* _Assigned task_
Your answer is a number only: how many lines in the data below contain "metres"?

* _Data extract_

________________

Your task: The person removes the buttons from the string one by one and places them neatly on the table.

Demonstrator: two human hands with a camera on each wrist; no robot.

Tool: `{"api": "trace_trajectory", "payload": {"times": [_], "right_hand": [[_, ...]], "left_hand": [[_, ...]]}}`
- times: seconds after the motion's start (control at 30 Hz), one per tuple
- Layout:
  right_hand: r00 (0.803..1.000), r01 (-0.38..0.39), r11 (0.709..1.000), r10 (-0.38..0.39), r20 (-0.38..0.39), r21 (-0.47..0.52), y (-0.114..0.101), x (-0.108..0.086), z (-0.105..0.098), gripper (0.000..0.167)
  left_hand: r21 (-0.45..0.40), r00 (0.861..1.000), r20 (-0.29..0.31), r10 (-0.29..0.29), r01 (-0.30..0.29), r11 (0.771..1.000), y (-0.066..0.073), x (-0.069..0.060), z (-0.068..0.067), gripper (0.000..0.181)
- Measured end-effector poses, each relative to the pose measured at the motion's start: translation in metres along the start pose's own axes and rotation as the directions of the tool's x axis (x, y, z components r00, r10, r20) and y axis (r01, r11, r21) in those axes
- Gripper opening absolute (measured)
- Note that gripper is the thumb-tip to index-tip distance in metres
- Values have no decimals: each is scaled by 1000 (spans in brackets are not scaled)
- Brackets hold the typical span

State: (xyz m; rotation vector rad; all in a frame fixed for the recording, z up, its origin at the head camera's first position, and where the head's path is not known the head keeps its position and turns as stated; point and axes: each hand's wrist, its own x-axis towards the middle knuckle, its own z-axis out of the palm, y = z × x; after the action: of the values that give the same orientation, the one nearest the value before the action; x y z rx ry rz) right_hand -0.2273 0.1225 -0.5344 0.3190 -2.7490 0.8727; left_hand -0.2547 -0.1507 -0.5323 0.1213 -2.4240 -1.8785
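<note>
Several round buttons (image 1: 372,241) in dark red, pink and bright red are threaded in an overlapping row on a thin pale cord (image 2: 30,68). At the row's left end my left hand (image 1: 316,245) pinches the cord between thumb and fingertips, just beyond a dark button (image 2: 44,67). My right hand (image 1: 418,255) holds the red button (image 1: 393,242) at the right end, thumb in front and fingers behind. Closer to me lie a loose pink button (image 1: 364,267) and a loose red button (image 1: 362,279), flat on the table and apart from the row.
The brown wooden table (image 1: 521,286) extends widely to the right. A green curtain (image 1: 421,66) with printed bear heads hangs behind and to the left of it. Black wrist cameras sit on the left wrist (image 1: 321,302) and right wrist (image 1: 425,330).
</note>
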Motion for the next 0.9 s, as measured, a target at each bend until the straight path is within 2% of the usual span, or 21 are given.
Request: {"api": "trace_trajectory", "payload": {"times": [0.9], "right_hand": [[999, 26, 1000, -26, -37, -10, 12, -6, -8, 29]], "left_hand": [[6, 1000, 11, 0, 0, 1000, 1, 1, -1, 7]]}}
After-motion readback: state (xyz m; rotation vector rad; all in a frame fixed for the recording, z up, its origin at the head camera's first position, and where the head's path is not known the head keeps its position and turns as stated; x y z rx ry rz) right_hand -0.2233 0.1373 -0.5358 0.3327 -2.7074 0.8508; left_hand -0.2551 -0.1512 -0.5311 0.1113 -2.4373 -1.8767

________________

* _Result of this exercise_
2